Speed of Similarity/Duplicates

Mon Sep 1 07:01:53 BST 2025

Hi,

How did you test the Postgresql performance ? digiKam do not support
this kind of database yet...

Using pgvector will not be portable i think. How sqlite will support it ?

Can you compare sqlite vs Postgresql ?

Best regards

Gilles Caulier

Le ven. 29 août 2025 à 17:01, Ken Berland <ken at hero.net> a écrit :
>
> Dear digiKam fans and users,
>
> This email is about potentially replacing the Haar matrix search with pgvector.
>
> I'm trying to "Find duplicates" on a collection with about 300,000 images.

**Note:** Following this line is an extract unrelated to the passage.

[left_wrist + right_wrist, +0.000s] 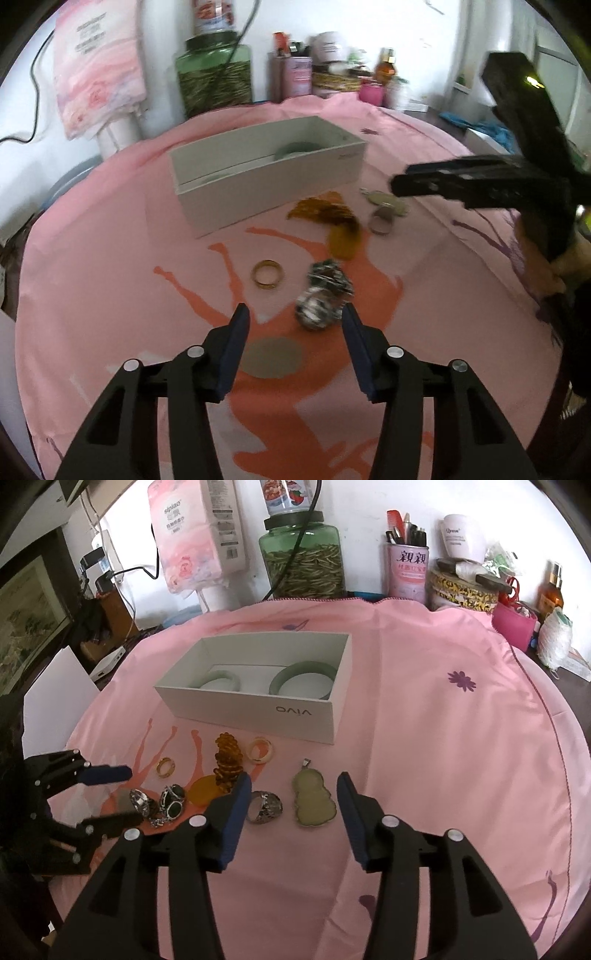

I was able to scan the collection and "Update fingerprints" with sqlite, but it crashed during "find duplicates." Then, I moved from sqlite to MySQL and I'm waiting (right now) to see if "Find Duplicates" will complete. While I was waiting, I looked into the database and found the ImageHaarMatrix table. Upon seeing it, I put together this demonstration of using vector search instead of comparing the Haar matrix for each image. Here is the benchmark's summary:
>
> --- Benchmark Summary ---
> Runs: 5
>
> --- Individual Run Times ---
> Run 1: MySQL: 8.8436s, PostgreSQL: 0.0765s
> Run 2: MySQL: 8.9818s, PostgreSQL: 0.0666s
> Run 3: MySQL: 8.9786s, PostgreSQL: 0.0713s
> Run 4: MySQL: 8.7938s, PostgreSQL: 0.0658s
> Run 5: MySQL: 9.1870s, PostgreSQL: 0.0636s
>
> --- Average Times ---
> MySQL (simulated search): 8.9570 seconds
> PostgreSQL (pgvector search): 0.0688 seconds
>
> Improvement Factor: 130.25x
>
> If finding duplicates crashes again, I'll probably create a script to remove them using the pgvector information.
>
> -KB